** PROVIDED INFORMATION follows **

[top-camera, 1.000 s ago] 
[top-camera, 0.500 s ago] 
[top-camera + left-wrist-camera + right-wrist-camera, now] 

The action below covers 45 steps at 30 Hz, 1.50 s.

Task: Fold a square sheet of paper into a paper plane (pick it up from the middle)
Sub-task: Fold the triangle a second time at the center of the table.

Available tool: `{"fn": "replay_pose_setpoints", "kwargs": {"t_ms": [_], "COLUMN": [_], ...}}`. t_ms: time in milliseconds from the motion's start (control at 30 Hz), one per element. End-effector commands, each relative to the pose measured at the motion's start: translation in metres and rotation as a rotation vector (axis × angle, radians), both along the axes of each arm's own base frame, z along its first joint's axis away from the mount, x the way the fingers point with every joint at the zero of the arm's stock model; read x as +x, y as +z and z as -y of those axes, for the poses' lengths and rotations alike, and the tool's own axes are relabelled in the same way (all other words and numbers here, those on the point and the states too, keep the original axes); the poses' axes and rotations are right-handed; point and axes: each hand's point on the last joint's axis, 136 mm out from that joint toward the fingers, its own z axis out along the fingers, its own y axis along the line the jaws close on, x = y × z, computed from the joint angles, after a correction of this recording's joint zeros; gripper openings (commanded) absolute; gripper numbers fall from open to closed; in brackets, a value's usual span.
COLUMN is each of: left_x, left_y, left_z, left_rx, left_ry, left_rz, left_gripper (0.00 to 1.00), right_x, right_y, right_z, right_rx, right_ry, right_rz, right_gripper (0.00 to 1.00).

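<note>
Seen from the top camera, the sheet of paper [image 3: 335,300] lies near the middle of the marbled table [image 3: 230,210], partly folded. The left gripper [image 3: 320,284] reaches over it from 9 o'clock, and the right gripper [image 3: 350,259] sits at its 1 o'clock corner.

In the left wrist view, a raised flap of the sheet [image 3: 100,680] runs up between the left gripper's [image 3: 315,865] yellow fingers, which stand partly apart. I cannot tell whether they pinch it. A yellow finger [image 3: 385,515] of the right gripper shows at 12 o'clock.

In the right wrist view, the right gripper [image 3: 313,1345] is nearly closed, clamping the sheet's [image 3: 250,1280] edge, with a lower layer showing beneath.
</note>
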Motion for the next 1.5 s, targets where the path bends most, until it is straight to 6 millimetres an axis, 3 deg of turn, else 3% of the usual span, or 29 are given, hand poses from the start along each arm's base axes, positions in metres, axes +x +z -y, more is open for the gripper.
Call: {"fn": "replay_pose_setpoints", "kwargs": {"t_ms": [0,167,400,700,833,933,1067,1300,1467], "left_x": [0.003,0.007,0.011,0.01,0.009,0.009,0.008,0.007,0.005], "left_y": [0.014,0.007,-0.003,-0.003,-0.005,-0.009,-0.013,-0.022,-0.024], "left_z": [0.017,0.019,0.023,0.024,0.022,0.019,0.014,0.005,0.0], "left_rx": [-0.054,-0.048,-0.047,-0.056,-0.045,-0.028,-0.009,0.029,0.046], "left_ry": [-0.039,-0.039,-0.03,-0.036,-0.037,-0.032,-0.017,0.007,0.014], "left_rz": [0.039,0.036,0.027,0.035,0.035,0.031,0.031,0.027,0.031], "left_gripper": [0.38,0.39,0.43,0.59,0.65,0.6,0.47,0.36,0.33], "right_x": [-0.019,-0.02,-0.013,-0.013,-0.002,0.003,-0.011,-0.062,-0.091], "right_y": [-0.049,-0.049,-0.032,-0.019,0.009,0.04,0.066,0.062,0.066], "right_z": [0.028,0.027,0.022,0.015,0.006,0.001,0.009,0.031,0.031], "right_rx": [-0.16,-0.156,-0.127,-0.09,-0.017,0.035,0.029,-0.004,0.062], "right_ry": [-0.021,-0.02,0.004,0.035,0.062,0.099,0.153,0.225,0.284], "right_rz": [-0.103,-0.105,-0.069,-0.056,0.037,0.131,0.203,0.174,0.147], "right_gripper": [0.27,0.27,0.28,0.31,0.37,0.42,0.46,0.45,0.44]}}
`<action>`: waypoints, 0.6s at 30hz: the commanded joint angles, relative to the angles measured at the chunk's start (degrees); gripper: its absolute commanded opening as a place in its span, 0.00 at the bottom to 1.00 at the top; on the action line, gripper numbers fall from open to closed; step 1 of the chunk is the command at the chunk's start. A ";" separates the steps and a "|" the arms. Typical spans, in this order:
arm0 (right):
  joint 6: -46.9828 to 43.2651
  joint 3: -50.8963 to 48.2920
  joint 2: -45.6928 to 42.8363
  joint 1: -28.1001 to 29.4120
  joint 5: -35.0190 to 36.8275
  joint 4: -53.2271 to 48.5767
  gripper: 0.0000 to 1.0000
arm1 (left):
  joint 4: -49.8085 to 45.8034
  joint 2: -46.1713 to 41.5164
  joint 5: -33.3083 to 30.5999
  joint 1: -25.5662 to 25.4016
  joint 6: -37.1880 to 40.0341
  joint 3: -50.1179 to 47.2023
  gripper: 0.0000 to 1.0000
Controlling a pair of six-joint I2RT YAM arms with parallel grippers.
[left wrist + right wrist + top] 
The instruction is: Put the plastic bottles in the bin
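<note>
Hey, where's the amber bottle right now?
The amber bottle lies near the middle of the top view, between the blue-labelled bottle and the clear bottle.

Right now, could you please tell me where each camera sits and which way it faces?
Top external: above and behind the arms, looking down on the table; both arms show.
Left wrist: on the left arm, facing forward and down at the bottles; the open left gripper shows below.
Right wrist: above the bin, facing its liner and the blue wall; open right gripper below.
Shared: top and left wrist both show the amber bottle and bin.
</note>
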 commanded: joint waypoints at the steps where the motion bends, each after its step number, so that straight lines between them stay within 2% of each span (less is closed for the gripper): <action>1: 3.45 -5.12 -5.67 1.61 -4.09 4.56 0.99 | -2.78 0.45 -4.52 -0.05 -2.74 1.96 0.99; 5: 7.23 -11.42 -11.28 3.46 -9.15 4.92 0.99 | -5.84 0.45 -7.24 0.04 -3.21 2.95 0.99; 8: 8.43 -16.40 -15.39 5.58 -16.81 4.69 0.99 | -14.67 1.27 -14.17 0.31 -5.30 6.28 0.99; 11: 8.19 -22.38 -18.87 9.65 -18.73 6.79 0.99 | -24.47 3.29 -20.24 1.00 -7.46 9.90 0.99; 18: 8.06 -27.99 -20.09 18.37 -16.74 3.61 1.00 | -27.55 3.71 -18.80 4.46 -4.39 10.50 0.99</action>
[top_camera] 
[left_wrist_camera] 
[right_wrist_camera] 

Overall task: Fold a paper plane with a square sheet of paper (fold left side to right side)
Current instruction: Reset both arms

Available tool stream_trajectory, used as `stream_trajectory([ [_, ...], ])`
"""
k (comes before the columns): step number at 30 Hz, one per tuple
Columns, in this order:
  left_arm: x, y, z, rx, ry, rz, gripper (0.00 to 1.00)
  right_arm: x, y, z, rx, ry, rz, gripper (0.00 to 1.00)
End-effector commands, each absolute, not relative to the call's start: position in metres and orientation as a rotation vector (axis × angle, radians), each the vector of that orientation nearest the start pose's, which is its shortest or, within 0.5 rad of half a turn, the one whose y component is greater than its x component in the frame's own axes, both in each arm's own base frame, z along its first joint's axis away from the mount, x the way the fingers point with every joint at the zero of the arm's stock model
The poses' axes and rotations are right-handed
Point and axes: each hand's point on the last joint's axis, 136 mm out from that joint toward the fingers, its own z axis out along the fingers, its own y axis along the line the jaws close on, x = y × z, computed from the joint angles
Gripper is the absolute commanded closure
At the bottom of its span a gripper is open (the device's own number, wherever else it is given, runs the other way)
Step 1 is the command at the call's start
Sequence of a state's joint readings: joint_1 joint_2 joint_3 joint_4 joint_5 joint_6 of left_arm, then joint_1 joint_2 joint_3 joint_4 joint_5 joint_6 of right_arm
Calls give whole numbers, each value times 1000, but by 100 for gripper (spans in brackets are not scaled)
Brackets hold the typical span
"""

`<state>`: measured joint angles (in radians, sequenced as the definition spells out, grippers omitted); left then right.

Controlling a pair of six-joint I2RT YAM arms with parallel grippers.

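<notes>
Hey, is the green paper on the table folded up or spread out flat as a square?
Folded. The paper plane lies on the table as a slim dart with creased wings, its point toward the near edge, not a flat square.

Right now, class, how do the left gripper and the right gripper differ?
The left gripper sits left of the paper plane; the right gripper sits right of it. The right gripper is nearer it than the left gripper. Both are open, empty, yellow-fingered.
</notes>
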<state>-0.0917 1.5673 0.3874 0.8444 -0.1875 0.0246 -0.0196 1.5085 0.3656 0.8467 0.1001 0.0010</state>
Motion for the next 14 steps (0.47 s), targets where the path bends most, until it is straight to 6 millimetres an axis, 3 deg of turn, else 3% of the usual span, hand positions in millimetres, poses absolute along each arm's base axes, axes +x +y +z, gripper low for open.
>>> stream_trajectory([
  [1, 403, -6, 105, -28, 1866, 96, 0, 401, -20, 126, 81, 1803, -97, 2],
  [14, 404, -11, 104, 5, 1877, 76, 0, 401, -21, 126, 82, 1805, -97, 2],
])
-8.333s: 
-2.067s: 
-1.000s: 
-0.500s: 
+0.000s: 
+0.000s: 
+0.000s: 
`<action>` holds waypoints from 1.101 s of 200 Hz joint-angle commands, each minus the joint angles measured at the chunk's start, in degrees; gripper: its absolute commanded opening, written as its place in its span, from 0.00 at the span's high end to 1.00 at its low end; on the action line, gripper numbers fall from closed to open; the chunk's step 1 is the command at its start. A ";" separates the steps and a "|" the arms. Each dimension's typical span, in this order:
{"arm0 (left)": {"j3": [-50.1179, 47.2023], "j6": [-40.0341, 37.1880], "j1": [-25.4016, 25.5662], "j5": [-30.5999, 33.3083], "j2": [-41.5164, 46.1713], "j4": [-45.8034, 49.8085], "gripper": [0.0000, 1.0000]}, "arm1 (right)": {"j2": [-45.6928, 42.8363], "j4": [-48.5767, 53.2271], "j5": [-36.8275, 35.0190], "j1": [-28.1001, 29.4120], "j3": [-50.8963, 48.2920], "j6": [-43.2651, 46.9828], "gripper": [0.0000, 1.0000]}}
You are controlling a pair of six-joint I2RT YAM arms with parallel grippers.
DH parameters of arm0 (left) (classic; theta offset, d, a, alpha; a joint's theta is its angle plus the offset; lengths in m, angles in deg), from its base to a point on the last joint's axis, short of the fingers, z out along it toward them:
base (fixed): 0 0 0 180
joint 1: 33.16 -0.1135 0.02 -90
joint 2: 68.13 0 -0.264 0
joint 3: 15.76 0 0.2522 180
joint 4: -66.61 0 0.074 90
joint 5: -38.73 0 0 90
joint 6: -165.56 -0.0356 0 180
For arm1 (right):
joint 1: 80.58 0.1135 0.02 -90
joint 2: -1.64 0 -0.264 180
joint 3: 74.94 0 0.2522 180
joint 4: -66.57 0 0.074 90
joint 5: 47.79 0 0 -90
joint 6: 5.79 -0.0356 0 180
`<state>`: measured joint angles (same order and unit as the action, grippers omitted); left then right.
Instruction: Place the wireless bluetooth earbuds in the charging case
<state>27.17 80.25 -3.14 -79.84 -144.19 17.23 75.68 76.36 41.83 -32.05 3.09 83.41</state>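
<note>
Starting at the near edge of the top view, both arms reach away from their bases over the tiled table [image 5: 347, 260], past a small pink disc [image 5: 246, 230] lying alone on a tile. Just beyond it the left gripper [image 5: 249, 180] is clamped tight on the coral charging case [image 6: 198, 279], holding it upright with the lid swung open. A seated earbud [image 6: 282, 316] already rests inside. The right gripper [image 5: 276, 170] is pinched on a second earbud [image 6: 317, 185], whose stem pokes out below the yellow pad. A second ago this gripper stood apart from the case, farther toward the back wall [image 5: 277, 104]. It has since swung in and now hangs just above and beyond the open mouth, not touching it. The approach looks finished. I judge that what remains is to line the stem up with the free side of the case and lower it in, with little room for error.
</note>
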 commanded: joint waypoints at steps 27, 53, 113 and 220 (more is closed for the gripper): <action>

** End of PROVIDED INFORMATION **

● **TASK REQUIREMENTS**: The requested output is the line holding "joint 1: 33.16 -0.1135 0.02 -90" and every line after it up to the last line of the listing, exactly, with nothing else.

● **OUTPUT OF THE TASK**:
joint 1: 33.16 -0.1135 0.02 -90
joint 2: 68.13 0 -0.264 0
joint 3: 15.76 0 0.2522 180
joint 4: -66.61 0 0.074 90
joint 5: -38.73 0 0 90
joint 6: -165.56 -0.0356 0 180
For arm1 (right):
joint 1: 80.58 0.1135 0.02 -90
joint 2: -1.64 0 -0.264 180
joint 3: 74.94 0 0.2522 180
joint 4: -66.57 0 0.074 90
joint 5: 47.79 0 0 -90
joint 6: 5.79 -0.0356 0 180
`<state>`: measured joint angles (same order and unit as the action, grippers omitted); left then right.
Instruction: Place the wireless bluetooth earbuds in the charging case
<state>27.17 80.25 -3.14 -79.84 -144.19 17.23 75.68 76.36 41.83 -32.05 3.09 83.41</state>
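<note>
Starting at the near edge of the top view, both arms reach away from their bases over the tiled table [image 5: 347, 260], past a small pink disc [image 5: 246, 230] lying alone on a tile. Just beyond it the left gripper [image 5: 249, 180] is clamped tight on the coral charging case [image 6: 198, 279], holding it upright with the lid swung open. A seated earbud [image 6: 282, 316] already rests inside. The right gripper [image 5: 276, 170] is pinched on a second earbud [image 6: 317, 185], whose stem pokes out below the yellow pad. A second ago this gripper stood apart from the case, farther toward the back wall [image 5: 277, 104]. It has since swung in and now hangs just above and beyond the open mouth, not touching it. The approach looks finished. I judge that what remains is to line the stem up with the free side of the case and lower it in, with little room for error.
</note>
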 commanded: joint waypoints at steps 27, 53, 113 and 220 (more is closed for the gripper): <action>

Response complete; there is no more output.